Hagberg was later in her service wounded in battle at Björkö Sund, and was ordered to go below deck to have her wounds tended to. She was unwilling, but was forced to obey this order, and thus, her gender was revealed. Hagberg was given a military pension of three riksdaler a year, also something which was a very rare thing for a woman to receive. She was recommended for the pension by Carl Olof Cronstedt.

=== Later life ===
After the war, Hagberg was given a månglerska-permit to trade in food in 1793, and she had a spot reserved for her at the square of Oxtorget in Stockholm (1802), which was renewed the last time in 1819. Her husband died in 1816. She had at least two children (at least, these are the only ones confirmed to have reached adulthood); a son born in 1792, and a daughter born in 1797.

In 1864, she was mentioned in a reference book about famous Swedish women in history. Here, it was said that;
"For about thirty years ago, on the Oxtorget square in Stockholm, one could see an old woman selling ginger-bread cookies on a stand with a medal of bravery on her chest.
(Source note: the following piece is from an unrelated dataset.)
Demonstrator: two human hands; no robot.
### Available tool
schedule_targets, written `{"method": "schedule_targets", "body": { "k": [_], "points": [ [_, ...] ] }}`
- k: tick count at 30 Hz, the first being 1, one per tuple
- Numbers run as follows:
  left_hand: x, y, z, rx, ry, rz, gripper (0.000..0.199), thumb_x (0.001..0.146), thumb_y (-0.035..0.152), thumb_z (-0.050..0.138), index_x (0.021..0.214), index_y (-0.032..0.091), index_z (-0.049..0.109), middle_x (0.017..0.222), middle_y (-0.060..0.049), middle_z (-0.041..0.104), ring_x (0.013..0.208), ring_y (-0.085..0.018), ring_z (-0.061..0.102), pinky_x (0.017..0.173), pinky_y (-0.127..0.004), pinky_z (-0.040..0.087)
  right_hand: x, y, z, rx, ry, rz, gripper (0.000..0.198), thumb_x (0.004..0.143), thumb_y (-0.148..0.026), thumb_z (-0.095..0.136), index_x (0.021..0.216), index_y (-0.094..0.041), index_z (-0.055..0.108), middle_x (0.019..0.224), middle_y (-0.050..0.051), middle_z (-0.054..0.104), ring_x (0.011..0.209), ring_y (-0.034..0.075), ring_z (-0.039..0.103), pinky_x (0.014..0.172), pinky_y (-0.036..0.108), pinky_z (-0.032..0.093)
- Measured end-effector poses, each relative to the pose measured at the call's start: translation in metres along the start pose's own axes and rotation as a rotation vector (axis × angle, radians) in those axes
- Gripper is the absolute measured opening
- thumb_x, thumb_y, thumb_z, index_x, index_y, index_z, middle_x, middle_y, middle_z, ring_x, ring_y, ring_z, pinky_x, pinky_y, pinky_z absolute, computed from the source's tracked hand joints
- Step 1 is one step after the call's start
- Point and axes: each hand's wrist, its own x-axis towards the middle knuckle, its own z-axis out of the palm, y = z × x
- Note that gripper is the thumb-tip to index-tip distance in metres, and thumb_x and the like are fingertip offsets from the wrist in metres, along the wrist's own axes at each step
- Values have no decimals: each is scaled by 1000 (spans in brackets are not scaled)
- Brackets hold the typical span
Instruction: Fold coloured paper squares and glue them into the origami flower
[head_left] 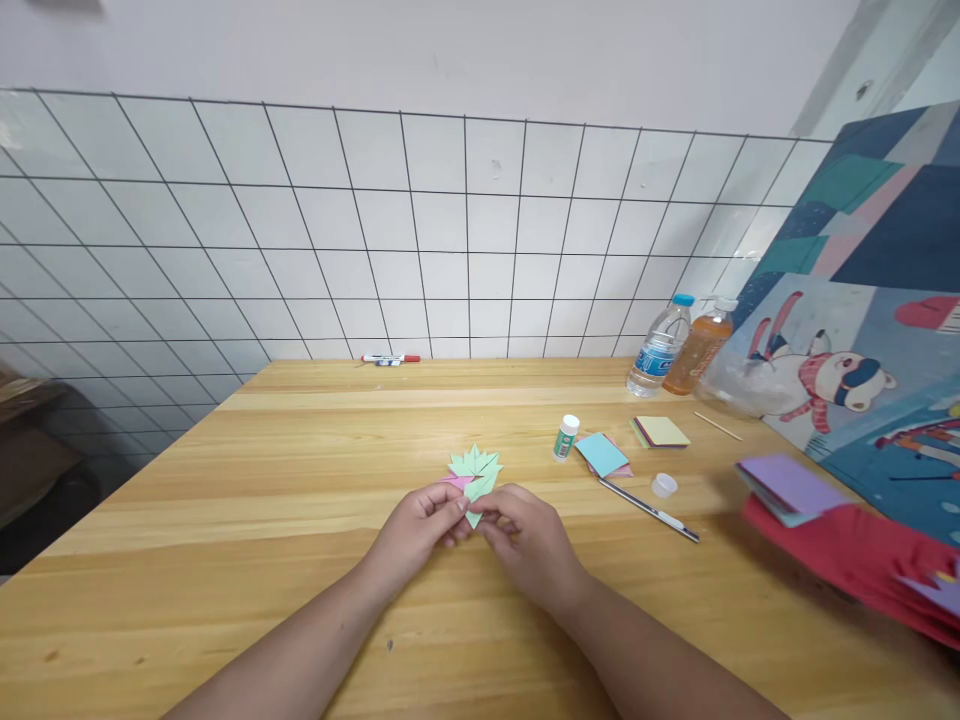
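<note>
A pale green folded-paper piece (475, 463) with pointed tips is held up just above the wooden table (225, 560), with a bit of pink paper (457, 482) showing at its left side. Its lower end lies between my two hands. My left hand (424, 520) pinches it from the left, thumb on top. From the right, the curled fingers of my right hand (529, 540) close on the same lower part. My fingertips hide some of the folds there.
Right of my hands are a glue bottle (567, 438), blue paper squares (602, 455), yellow paper squares (661, 431), a pen (652, 510) and a small clear cap (664, 486). Two drink bottles (660, 350) stand behind. A blurred red item (847, 560) carries purple paper. Markers (390, 358) lie by the wall.
</note>
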Motion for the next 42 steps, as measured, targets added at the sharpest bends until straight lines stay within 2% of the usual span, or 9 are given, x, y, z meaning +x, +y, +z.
{"method": "schedule_targets", "body": {
  "k": [3,6,12,17,21,28,33,38,42],
  "points": [
    [-1,0,2,16,-17,15,32,75,46,62,68,16,58,60,0,58,54,-10,50,56,-22,40,2,-1,-1,26,27,36,10,79,-18,57,86,-22,64,79,2,61,71,12,59,61,21,48],
    [-3,-2,5,44,-28,59,32,77,46,60,69,15,58,60,1,56,54,-10,48,55,-22,39,3,-3,-2,68,68,88,5,79,-21,58,79,-21,64,77,2,61,71,12,59,59,20,48],
    [-5,-5,6,93,-21,121,30,81,43,57,73,15,61,65,-1,58,57,-11,49,56,-23,40,3,-1,1,261,103,218,7,78,-25,59,77,-20,63,80,2,62,71,13,60,55,20,48],
    [-5,-5,6,121,-22,146,30,82,41,56,71,14,63,64,-2,58,57,-11,48,56,-22,39,4,0,4,459,87,354,14,75,-32,62,76,-18,61,67,0,60,61,12,57,53,22,48],
    [-5,-5,6,138,-14,159,28,82,40,57,71,15,64,64,-2,60,57,-12,49,56,-22,39,6,-3,4,543,102,422,18,71,-34,66,76,-18,60,68,0,58,64,13,55,55,24,50],
    [-6,-6,6,183,-3,197,28,82,39,56,73,14,65,64,-2,61,58,-12,50,56,-22,39,7,-2,5,602,127,424,24,68,-36,68,80,-18,58,68,-2,54,63,11,52,52,22,50],
    [-5,-4,6,160,-14,150,31,81,43,57,73,14,63,65,-3,62,58,-13,51,56,-22,41,7,2,7,670,137,431,30,67,-35,70,87,-20,54,69,-4,50,62,10,52,52,22,50],
    [-5,-2,8,126,-16,101,33,79,46,58,71,15,61,65,-3,62,57,-12,52,57,-23,42,7,2,6,635,131,428,24,69,-35,69,79,-18,54,66,-3,53,61,10,52,54,22,48],
    [-6,0,10,167,-8,113,29,78,44,59,70,16,61,65,-2,62,57,-13,53,57,-22,42,6,2,6,563,131,399,22,71,-36,67,73,-17,56,67,-1,56,61,11,54,55,22,47]
  ]
}}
She had been married to a guardsman by the name of – if this is correct – Hagström, and found a life filled with loneliness after her husband had been called out to serve at the war of 1788. She therefore had herself enlisted in the navy dressed in the clothes of a man."

The name Hagström was a misspelling, and it would, counted from 1864, have been forty rather than thirty years ago. In 1828, the life of Brita Hagberg was celebrated in the poem "Fruktmånglerskan med Tapperhetsmedalj" (The fruit seller woman with a medal of bravery) by the female poet Euphrosyne, (Julia Nyberg) who tells the tale of the female soldier, who dresses herself as a man and enlists in the army in search of her husband. Brita Hagberg was not the only woman in Swedish history to have disguised herself as a man to serve as a soldier, but she may be the only one to have received a military pension for military service in an age where women were officially barred from military service, and is as such unique.

She died in Stockholm, and was given a military burial, which was probably unique for her time.